* _Work to be completed_: In the listing below, the lines starting with the line with "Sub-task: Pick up" and going on through the line with "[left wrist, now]" are to be reproduced exactly, and only those.

*** Data supplied ***

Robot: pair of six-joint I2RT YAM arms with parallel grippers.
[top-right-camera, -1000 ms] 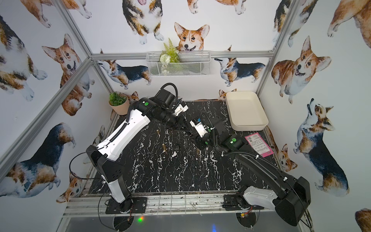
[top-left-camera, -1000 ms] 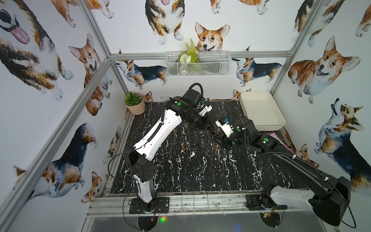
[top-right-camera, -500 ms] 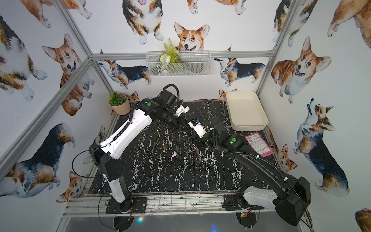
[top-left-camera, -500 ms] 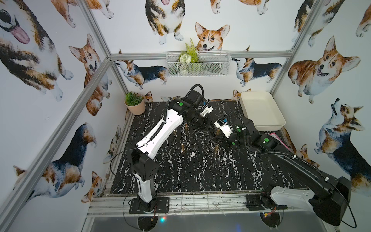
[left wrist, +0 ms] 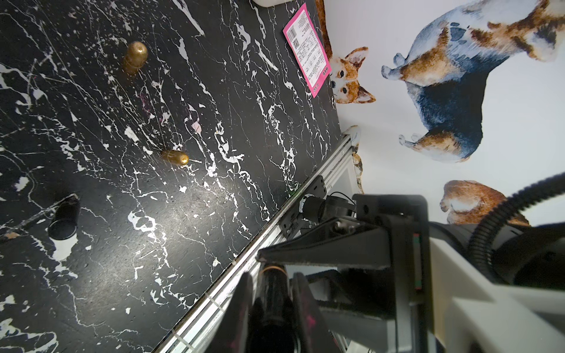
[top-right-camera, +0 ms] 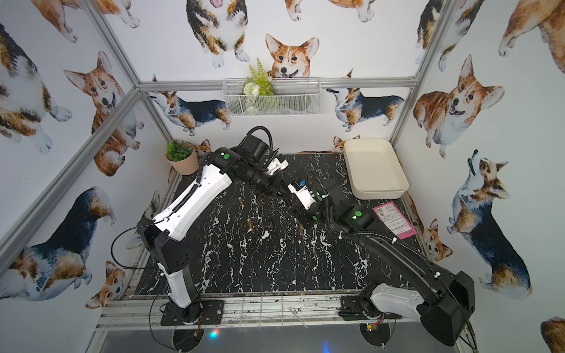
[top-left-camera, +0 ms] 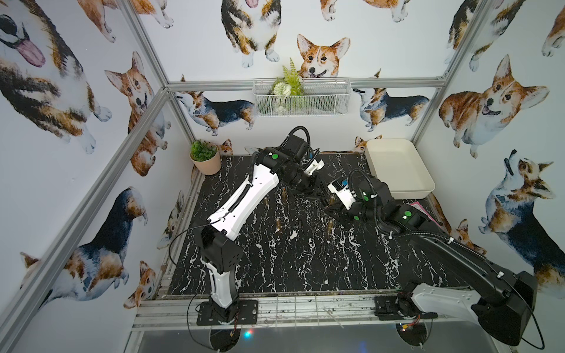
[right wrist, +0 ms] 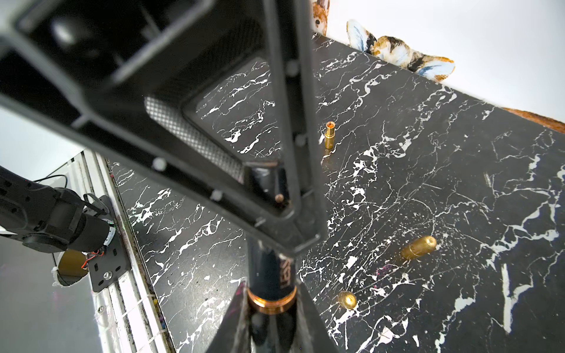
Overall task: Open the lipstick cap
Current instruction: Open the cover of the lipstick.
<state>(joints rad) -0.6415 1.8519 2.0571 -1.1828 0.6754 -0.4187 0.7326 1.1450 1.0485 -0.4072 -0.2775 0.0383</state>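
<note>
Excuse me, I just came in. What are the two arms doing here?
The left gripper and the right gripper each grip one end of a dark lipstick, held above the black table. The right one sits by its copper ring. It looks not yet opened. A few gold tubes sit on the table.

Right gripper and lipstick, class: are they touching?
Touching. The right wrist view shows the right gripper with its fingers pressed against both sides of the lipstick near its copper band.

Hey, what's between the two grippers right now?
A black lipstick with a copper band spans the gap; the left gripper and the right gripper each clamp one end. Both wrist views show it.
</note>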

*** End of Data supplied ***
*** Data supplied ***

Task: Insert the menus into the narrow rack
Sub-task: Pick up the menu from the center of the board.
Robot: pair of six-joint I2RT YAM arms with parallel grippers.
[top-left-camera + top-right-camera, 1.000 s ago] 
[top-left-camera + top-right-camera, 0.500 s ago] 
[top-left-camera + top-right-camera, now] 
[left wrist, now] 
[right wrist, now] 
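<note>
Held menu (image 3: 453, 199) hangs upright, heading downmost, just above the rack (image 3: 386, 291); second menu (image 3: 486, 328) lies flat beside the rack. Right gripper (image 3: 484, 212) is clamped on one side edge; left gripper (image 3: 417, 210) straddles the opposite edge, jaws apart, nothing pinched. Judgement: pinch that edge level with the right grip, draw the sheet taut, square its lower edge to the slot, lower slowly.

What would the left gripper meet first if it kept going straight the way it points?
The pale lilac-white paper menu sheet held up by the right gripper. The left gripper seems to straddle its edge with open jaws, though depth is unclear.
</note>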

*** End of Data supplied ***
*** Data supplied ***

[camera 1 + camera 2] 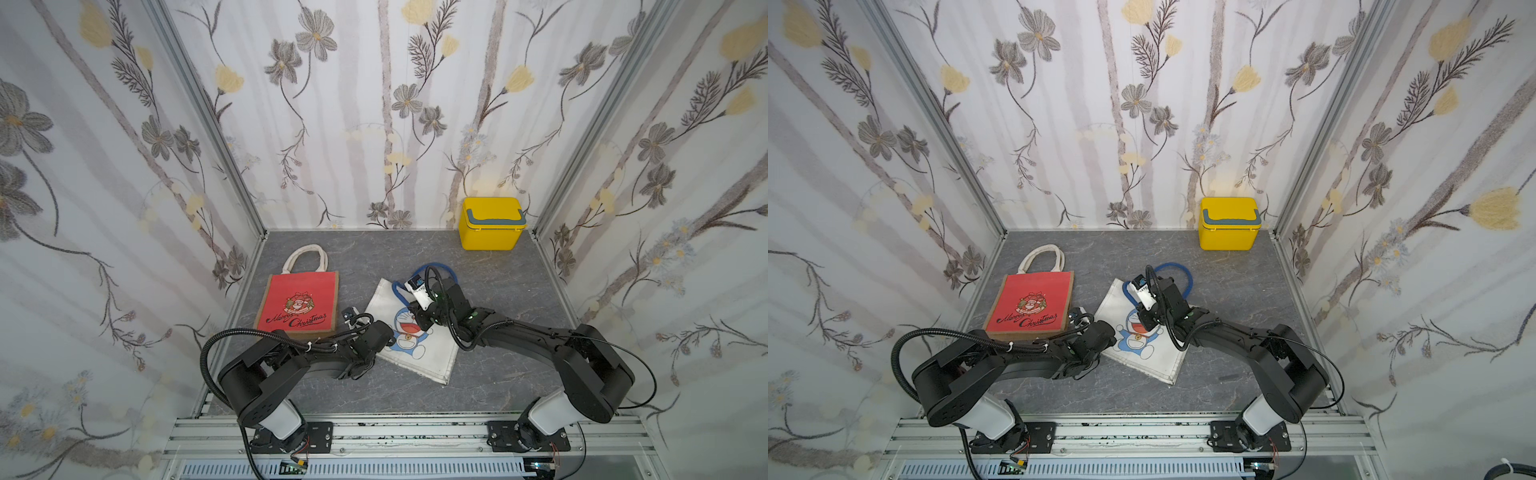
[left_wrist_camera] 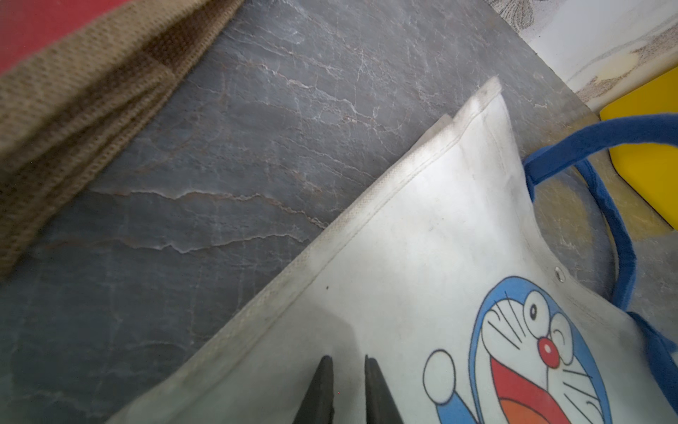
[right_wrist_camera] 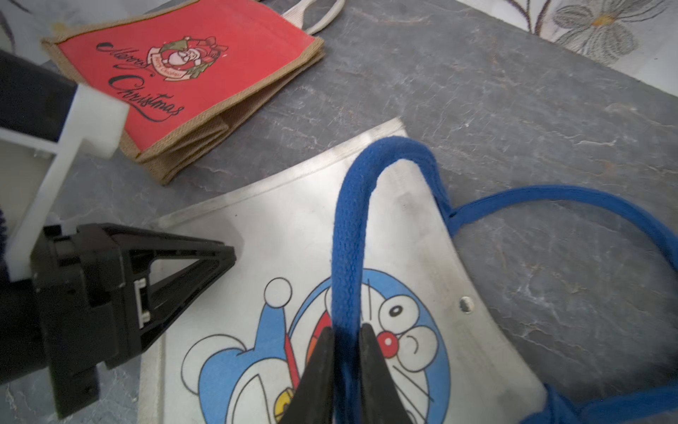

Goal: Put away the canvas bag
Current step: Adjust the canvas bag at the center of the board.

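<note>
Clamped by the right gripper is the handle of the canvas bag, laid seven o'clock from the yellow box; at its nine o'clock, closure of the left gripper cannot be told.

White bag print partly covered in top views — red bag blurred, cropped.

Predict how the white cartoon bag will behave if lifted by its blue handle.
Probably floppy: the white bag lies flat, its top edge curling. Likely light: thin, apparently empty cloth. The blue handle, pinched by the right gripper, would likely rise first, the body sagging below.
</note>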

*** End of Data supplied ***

* _Exercise output_:
Sub-task: Pick up the menu from the center of the board.
Robot: pair of six-joint I2RT YAM arms with parallel grippers.
[top-left-camera + top-right-camera, 1.000 s ago] 
[top-left-camera + top-right-camera, 0.500 s ago] 
[top-left-camera + top-right-camera, now] 
[left wrist, now] 

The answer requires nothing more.